At different times, Kucherena has also represented:
- Businessman Sergey Lisovsky (1996, Boris Yeltsin’s electoral campaign funding case);
- Valentin Kovalev, former Minister of Justice of the Russian Federation;
- Nikita Mikhalkov, film director and public figure;
- Singer Iosif (Joseph) Kobzon;
- Businessman Suleyman Kerimov, charged in the Uralkali case in Belarus;
- Grigory Lepsveridze (known as Grigory Leps), a Russian crooner blacklisted in the U.S.A. on accusations of being a money courier for the Brothers’ Circle, a Eurasian criminal organization. The news sparked a public outcry and a petition in support of the singer posted on the U.S. White House website;
- Viktor Yanukovych, fugitive ex-president of Ukraine;
- Edward Snowden, former CIA employee and NSA contractor. As of February 2015, Kucherena represented Snowden pro bono on an occasional basis.

== Criticism and assessments ==
Member of the Public Chamber Nikolai Svanidze considers Kucherena "an excellent lawyer who knows in detail how laws work in Russian conditions. He knows how to defend a person precisely in our conditions, in accordance with our law enforcement practices. And this makes him very effective. He is a decent, honest guy."

The newspaper Novy Vzglyad, tracing Kucherena’s career, wrote on November 18, 2006:

"Anatoly Kucherena is, by and large, the Gagarin of jurisprudence. But not because he has clear blue eyes and a charming, shy childlike smile. Rather, because the path he has traveled in life is quite comparable to a man’s flight into space."

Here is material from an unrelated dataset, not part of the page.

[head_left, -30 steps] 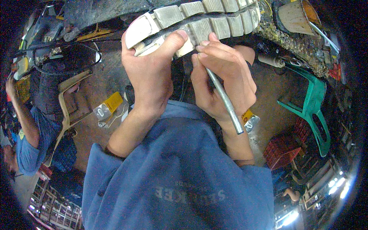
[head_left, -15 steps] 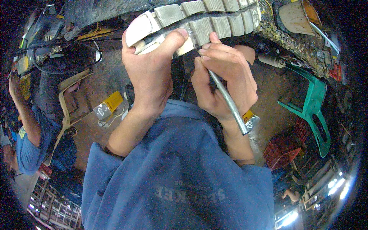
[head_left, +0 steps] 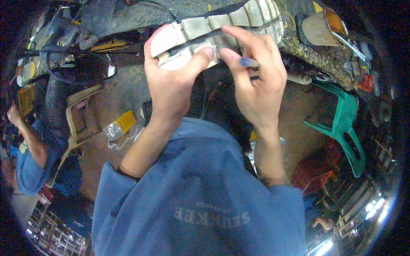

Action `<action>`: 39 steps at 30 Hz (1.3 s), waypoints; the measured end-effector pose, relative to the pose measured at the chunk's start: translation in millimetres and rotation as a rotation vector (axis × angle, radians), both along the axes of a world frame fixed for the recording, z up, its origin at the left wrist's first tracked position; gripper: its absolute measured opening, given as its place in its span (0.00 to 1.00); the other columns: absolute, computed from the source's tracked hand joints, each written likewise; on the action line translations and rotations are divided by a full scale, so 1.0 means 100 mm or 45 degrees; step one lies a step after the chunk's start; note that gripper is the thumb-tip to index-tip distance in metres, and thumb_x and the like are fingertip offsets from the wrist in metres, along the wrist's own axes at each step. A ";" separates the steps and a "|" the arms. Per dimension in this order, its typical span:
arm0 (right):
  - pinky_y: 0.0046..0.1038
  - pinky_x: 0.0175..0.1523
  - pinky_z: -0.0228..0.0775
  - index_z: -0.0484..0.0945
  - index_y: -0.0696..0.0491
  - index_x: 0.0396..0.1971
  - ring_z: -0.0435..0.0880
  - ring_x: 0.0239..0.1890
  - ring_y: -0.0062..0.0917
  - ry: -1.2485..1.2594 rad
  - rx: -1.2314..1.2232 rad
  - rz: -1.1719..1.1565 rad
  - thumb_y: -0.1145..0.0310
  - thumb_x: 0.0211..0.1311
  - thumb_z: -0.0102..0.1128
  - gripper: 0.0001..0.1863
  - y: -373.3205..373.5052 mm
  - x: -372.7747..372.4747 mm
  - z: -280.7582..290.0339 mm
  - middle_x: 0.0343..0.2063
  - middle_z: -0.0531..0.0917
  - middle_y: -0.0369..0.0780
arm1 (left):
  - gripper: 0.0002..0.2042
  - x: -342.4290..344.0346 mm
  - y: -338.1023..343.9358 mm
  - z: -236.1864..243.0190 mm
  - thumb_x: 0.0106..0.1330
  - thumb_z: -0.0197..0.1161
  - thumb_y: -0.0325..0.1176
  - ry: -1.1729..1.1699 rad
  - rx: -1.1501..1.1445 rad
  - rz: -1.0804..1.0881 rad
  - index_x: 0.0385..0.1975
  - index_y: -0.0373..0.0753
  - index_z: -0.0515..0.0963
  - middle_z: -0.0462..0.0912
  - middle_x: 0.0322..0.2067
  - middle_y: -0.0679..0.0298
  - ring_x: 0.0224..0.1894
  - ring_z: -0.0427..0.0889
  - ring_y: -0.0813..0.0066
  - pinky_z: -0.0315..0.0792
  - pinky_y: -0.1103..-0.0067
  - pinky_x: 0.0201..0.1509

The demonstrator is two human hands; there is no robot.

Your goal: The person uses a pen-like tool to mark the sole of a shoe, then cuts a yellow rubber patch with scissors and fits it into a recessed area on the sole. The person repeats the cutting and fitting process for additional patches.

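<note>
My left hand is wrapped round the toe or heel end of a white, segmented shoe sole, tread facing me, with the thumb pressed on a lower block. My right hand is curled loosely round a metal rod, which lies mostly hidden in it, a blurred bluish end showing between thumb and forefinger. The right forefinger reaches onto the tread's middle, near the dark groove; whether it presses there I cannot tell.
A grimy workbench runs behind the sole, bearing cables and a dirty bucket. A beige chair and co-worker are at left. A green chair and red crate are at right; yellow packets lie below.
The sole and my left hand have shifted slightly right. My right hand has turned and risen, its forefinger moving up onto the tread; the rod's long shaft has swung out of sight.
</note>
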State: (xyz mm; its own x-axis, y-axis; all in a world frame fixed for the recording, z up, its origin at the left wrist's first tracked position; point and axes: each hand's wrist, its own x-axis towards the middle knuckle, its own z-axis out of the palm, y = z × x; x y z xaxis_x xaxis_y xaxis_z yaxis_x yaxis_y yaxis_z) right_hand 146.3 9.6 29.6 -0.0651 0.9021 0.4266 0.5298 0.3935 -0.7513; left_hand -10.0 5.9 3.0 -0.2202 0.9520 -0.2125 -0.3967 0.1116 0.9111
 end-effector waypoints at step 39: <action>0.22 0.42 0.70 0.86 0.58 0.37 0.79 0.35 0.20 0.103 -0.174 -0.002 0.73 0.64 0.67 0.05 0.09 -0.05 0.07 0.31 0.83 0.37 | 0.41 -0.08 0.01 -0.01 0.51 0.81 0.21 0.124 0.130 -0.061 0.64 0.33 0.61 0.78 0.52 0.54 0.53 0.82 0.67 0.81 0.72 0.58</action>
State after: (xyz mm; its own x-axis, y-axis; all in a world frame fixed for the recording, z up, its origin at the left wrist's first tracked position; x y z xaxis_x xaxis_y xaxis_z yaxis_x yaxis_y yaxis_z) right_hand 141.1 18.8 36.9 -0.0341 0.9522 0.3037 0.4657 0.2840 -0.8381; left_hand -18.2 6.7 1.6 -0.1891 0.9775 -0.0935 -0.3025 0.0327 0.9526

According to State Duma and Moscow City Duma deputy at various times Sergei Mitrokhin, who had approached Kucherena on various pressing issues related to the protection of human rights, no concrete help was ever provided. At the same time, Mitrokhin notes, "his reverent loyalty to the authorities, who are probably interested in him, has always been obvious. And he is interested in them. If this is a person close to the emperor, he will receive increased attention from lawyer Kucherena."

He has been criticized in the press for deliberately choosing only high-profile, resonant cases that are guaranteed in advance to attract significant public interest and media attention.

The radio station Echo of Moscow highlighted Kucherena's media potential, noting that he occupies key positions in Russia on the topic of "Human Rights and the Security Forces." From this perspective, Kucherena is considered an irreplaceable figure when the Kremlin needs to neutralize negativity, resolve a scandal, defuse tension, or minimize damage to the authorities' interests. This also explains Kucherena's active involvement in the Snowden case.